## Thursday, May 17, 2012

### Power towers problem: a testcase

Here's the first tough testcase for the problem I've talked about in http://petr-mitrichev.blogspot.com/2012/05/world-finals-day-2-upe-dinner.html:

54^8^35^4
19^55^92^3

1. The key is that (a^b) ^c equals a^(b*c). Next, you have to figure x s.t. 19^x=54, and you work from there.
Cute problem, but doesn't seem THAT hard...

1. I encourage you to try to write a solution, I promise you will find that it's not THAT easy :)

2. I can solve this one on a paper with a help of calculator.

3. Alexey SergushichevMay 10, 2013 at 1:35 PM

The first is bigger? Paper and calculator too. Looks like a rather easy one. It's interesting, that the first number doesn't actually matter, unless it's very close to 1.

4. Yes. It seems that the closest different towers by ratio under those constraints are:

75^2^5=1004524257206332858195774182519244277500547468662261962890625
and
7^71=1004525211269079039999221534496697502180541686174722466474743

5. Yes, the first is bigger, but it would be smaller if we replace 54 by 53.

The point of this case is not to solve it on paper, but rather to verify your program that solves the general case.

6. My solution said that first is greater than second.

7. But my solution have known bug with
7^8^3^7^2
5^2^9^5^2

It fails to compare 8^3^7^2 == 2^9^5^2.

8. When replacing the 54 with 53 in comparing
54^8^35^4 with

19^55^92^3 ==>
53^8^35^4 remains bigger ^o)

9. What if we read each power tower as an amount?
54^8^35^4 = 548,354

19^55^92^3= 1,955,923
Just a simple comparison shows right away 2nd power tower is bigger.

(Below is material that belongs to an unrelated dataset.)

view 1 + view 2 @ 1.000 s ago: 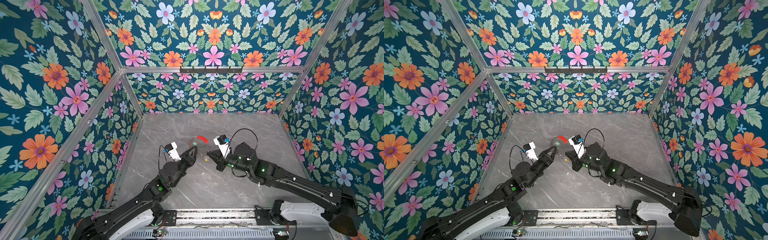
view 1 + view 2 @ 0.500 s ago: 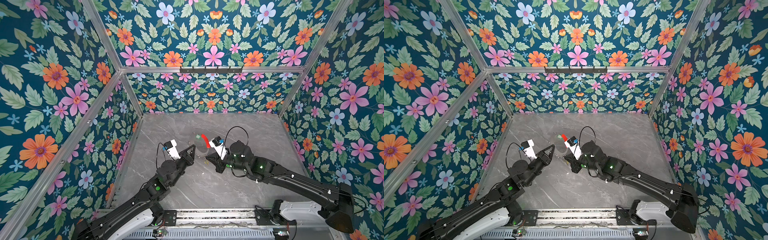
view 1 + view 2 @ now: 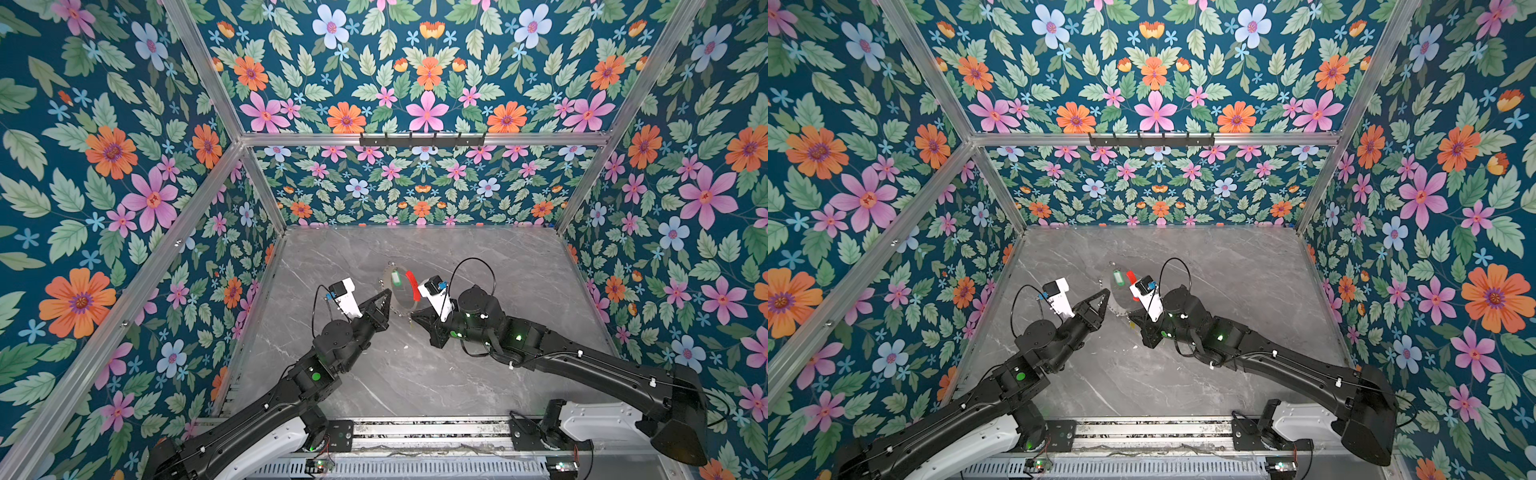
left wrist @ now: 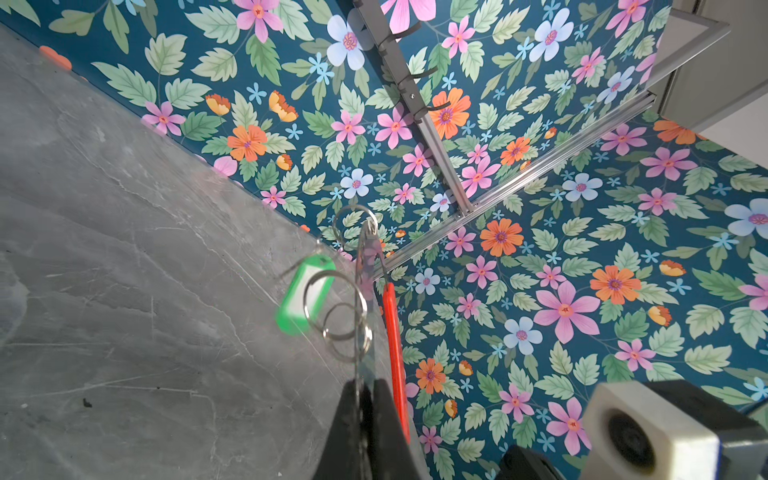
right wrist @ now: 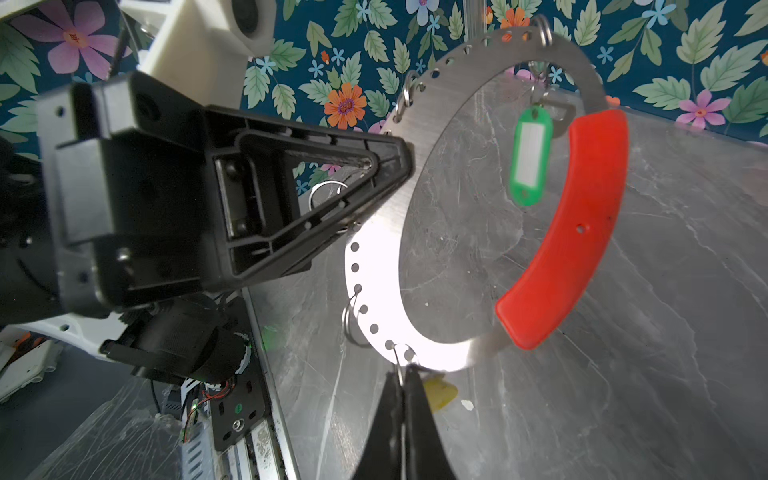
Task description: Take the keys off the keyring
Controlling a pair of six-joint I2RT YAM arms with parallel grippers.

I tried with some other examples in the post replies, just visually looking at each as above gives out the answer rightaway.
Attached C# code as solution. Maybe Mitrichev has some better method ...

10. I wonder, how to find the closest to 1 ratio of two towers with given lengths and elements constraints, with the exception of 1 itself, of course?